Coaduna-se o orientalismo com o cristianismo quando a fé se separa da pessoa de Jesus Cristo, tornando-se uma faceta da mera afirmação positivada, que nada mais é que a ingenuidade da mente não crítica. Falo do ingênuo em seu termo específico: age com total sinceridade e, portando, destituído da maledicência da reprovação alheia, acomoda-se em literaturas rasas que lhes servem de total amparo irremovível.

Os livros emocionam ao mais rude.

Se o protestantismo fundou-se no mérito, e do mérito a consequente e inevitável desigualdade, assim o oposto se esclarece: o pensamento positivo é oriundo da tendenciosa ociosidade pós-moderna, que na superstição transfigurou-se como Fé.
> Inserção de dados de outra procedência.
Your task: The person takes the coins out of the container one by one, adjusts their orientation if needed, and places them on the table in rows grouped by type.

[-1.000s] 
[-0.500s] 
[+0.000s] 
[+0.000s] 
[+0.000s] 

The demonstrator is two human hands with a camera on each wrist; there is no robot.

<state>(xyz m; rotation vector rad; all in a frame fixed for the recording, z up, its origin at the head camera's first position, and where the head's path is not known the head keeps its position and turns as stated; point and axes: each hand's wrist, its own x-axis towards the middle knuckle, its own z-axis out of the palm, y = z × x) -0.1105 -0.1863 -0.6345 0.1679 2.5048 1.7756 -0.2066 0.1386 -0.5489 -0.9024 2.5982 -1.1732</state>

Que não se diga a total invalidade de tal visualização da realidade, porquanto o conforto da auto-estima proclama a ausência de quaisquer critérios válidos na apreciação dos fatos.

Forjando-se e pressupondo-se alguma realidade faz-se o mito da materialização da metafísica, ou seja, finalmente há o exercício da mente ausente de intelectualidade, mistério aos antigos. A mente pensa e imagina, mas sem o intelecto.